I want to create a synthetic dataset consisting of 2 classes and 3 features for testing a hyperparameter optimization technique for a SVM classifier with a RBF kernel. The hyperparameters are gamma and C (the cost).

I have created my current 3D synthetic dataset as follows:

  1. I have created 10 based points for each class by sampling from a multivariate normal distribution with mean (1,0,0) and (0,1,0), respectively, and unit variance.

  2. I have added more points to each class by picking a base point at random and then sampling a new point from a normal distribution with mean equal to the chosen base point and variance I/5.

It would be a very cool thing if I could determine the best C and gamma from the dataset (before running SVM), so that I can see if my optimization technique provides me the best parameters in the end.

Is there a possibility to calculate the best gamma and C parameter from the synthetic dataset described above?

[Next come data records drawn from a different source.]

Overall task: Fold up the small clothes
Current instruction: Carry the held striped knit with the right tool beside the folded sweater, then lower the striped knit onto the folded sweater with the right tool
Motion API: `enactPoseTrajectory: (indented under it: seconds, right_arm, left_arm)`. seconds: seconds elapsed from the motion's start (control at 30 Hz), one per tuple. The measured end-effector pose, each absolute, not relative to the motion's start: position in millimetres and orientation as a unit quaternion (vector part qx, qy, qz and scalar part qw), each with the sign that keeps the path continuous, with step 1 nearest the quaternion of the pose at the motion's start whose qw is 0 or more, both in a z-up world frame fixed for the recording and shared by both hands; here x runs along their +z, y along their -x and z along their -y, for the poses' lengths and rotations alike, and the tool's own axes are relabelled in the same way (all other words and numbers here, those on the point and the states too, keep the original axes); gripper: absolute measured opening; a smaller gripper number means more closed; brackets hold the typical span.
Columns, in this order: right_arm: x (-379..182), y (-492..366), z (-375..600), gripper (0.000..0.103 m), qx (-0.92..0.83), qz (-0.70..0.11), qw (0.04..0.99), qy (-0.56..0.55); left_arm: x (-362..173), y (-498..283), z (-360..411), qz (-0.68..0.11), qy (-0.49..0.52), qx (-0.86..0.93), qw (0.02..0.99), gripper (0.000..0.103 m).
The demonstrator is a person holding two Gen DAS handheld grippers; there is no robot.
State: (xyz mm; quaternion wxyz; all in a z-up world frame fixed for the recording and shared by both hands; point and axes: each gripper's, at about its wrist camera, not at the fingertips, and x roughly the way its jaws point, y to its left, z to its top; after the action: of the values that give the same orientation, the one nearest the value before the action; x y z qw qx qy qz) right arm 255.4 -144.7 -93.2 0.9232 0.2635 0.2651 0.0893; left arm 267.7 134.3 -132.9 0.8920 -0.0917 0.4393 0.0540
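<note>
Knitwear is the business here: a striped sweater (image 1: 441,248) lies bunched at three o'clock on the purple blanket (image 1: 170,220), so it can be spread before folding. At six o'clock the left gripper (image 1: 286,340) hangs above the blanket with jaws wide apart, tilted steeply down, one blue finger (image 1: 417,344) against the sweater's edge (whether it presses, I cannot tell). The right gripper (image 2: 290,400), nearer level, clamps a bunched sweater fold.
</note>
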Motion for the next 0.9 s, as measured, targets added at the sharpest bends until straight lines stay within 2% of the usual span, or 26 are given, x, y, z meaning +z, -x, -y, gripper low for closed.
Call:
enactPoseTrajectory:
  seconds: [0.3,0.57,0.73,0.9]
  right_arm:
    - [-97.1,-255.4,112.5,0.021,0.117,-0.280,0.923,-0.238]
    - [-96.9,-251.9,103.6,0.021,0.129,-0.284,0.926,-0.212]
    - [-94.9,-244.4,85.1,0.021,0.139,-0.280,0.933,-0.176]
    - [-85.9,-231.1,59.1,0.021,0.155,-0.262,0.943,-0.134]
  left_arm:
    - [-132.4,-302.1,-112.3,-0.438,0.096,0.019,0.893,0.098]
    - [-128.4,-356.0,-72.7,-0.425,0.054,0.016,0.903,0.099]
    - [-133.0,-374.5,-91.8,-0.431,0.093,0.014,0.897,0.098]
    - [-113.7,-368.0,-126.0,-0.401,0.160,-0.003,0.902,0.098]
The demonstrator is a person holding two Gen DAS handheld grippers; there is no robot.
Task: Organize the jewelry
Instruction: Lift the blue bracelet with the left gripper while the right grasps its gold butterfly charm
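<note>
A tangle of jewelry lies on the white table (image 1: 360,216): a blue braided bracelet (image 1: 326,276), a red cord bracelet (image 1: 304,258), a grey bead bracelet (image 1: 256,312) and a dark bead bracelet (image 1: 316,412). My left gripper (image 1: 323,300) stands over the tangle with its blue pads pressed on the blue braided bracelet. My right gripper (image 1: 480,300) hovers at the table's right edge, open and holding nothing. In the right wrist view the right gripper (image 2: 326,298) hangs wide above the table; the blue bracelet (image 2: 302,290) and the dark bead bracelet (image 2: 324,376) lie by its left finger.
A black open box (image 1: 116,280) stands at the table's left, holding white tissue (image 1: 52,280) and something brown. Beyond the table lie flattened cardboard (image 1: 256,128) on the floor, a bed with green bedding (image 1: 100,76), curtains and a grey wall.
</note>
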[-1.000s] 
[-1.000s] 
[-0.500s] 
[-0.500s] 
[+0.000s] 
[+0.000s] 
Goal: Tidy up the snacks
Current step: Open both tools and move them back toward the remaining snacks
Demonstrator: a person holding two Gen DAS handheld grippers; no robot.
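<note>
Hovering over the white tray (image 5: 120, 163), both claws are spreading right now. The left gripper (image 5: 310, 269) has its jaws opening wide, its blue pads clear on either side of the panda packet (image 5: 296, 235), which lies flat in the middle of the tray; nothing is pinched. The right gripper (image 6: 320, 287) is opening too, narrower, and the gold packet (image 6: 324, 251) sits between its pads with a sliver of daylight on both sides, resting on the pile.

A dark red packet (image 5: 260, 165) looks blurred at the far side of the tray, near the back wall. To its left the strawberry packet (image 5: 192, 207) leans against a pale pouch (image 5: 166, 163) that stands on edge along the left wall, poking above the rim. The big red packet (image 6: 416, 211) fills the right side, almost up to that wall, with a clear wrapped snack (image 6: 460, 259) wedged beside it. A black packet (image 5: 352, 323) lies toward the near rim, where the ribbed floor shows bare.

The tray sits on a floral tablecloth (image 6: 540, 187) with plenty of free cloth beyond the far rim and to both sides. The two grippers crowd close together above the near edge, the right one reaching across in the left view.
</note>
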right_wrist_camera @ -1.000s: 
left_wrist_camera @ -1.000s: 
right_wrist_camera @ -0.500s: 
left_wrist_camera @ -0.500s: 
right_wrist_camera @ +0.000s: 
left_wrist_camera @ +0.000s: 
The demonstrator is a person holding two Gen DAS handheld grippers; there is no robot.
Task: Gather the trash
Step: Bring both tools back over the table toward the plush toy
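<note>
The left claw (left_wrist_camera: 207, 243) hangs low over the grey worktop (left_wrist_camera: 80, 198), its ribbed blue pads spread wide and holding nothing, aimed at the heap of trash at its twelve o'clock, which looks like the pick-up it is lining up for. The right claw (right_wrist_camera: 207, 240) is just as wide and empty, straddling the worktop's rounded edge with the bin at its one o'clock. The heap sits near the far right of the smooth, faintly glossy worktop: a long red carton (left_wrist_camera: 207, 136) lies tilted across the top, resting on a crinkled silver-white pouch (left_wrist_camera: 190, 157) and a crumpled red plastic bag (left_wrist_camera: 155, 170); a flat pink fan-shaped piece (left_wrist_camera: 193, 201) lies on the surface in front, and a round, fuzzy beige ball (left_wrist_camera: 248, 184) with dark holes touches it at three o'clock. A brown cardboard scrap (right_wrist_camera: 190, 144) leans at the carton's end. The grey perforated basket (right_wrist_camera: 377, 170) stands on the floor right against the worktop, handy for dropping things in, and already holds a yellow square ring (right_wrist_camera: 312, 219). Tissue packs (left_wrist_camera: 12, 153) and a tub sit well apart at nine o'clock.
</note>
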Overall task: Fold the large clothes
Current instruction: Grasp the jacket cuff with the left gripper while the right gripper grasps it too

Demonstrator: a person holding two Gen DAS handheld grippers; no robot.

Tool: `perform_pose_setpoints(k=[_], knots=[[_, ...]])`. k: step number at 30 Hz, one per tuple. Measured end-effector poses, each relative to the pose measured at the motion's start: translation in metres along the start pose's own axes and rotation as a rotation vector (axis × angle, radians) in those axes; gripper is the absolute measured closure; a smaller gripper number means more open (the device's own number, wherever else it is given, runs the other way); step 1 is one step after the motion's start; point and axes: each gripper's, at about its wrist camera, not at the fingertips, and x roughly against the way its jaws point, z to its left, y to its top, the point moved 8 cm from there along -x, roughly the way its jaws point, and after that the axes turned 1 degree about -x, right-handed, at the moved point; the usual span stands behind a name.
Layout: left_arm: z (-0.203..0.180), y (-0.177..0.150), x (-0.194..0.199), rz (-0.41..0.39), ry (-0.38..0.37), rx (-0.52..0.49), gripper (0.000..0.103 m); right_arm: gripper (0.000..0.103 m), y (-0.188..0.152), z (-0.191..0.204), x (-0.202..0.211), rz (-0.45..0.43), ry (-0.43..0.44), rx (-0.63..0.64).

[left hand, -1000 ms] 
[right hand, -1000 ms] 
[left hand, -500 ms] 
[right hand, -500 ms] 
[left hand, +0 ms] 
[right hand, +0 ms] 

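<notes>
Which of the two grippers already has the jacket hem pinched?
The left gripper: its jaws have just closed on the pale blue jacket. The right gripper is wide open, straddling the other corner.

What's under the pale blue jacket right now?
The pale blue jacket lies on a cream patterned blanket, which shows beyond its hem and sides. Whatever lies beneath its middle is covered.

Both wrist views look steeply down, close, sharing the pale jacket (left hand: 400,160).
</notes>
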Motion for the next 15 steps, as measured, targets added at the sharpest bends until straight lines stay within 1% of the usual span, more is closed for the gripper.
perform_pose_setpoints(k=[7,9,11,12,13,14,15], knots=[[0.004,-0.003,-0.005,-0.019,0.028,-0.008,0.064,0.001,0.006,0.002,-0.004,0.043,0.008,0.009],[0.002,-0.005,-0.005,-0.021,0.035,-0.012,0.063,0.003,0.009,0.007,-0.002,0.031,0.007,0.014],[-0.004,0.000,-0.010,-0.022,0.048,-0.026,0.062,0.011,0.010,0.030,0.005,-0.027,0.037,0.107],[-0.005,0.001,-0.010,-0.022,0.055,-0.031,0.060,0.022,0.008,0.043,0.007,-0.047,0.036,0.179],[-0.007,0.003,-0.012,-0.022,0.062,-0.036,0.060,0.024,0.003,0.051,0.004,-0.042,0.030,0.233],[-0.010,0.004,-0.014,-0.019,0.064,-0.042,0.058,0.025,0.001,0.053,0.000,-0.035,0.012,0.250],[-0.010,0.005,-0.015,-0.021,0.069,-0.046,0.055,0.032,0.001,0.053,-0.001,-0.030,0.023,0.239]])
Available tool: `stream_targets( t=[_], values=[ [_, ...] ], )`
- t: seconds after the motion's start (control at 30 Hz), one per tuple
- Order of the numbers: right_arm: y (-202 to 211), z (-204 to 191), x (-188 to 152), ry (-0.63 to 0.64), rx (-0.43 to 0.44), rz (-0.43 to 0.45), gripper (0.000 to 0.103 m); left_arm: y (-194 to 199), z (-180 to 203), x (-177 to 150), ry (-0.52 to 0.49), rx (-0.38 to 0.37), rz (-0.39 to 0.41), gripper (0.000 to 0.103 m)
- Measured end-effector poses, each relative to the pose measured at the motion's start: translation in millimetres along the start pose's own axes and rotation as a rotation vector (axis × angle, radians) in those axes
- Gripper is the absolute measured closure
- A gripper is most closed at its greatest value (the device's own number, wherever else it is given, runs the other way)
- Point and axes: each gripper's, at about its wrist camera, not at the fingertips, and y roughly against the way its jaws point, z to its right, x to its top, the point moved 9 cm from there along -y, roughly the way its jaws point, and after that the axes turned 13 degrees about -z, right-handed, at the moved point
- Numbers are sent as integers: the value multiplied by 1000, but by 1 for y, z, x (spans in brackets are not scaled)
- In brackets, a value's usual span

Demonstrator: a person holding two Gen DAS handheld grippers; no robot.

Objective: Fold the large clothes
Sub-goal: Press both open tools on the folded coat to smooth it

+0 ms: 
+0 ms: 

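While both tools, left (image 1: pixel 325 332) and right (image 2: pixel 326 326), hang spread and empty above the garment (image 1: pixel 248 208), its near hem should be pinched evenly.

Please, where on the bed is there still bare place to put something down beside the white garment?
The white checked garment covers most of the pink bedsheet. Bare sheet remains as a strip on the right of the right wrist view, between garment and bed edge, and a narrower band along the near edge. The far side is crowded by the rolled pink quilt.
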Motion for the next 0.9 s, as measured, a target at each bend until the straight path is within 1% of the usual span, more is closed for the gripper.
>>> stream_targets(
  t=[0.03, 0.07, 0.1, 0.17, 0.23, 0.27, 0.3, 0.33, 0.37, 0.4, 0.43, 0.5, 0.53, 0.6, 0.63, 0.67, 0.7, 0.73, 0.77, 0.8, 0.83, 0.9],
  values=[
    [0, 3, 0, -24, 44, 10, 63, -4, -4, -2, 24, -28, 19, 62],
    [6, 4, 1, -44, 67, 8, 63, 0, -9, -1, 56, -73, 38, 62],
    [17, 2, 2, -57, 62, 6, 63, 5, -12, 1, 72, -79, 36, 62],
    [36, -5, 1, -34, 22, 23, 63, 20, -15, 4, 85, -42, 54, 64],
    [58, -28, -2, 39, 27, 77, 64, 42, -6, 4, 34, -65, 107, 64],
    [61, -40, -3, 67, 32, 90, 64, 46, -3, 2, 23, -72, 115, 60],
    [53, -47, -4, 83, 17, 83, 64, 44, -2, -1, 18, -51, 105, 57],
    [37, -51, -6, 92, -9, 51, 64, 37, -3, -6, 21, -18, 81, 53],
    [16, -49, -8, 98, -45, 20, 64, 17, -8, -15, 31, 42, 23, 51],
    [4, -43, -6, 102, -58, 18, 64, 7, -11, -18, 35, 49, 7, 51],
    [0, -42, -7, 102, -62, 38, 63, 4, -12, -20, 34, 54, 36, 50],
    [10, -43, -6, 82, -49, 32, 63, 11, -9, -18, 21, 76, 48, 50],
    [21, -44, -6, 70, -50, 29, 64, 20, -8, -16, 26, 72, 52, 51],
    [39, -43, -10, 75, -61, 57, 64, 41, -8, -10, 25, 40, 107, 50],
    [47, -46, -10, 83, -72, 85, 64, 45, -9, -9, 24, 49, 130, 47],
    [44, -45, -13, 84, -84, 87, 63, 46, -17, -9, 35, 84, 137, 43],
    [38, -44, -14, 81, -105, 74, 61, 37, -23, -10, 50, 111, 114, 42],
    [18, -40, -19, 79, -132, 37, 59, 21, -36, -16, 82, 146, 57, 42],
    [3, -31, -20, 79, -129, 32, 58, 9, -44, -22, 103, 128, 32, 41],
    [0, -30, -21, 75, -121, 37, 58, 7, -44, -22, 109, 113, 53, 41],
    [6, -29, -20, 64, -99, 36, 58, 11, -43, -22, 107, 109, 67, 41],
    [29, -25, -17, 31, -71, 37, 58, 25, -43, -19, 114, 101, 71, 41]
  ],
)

Or else is there a way to create a synthetic dataset where the best gamma and C parameters are known?

1

1 Answers

1
votes

Very interesting question, but the answer is no. It is completely data specific, even knowing exactly the distributions, unless you have an infinite sample, it is mathematicaly impossible to prove best C/gamma as SVM in the end is purely point-based method (as opposed to density estimation based). Typical comparison is done in a different scenario - you take real data, and fit hyperparams using other techniques, like gaussian processes (bayesian optimization) etc, which generate baseline (and probably will get to optimal C and gamma too, or at least realy close to them). In the end looking for best C and gamma is not complex problem, thus simply run good techniqe (like bayesopt) for a longer time, and you will get your optimas to compare against. Furthermore, remember that the task of hyperparams optimization is not to find a particular C and gamma, it is to find hyperparams yielding best results, and in fact, even for SVM, there might be many sets of "optimal" C and gammas, all yielding the same results (in terms of your finite dataset) despite being very far away from each other.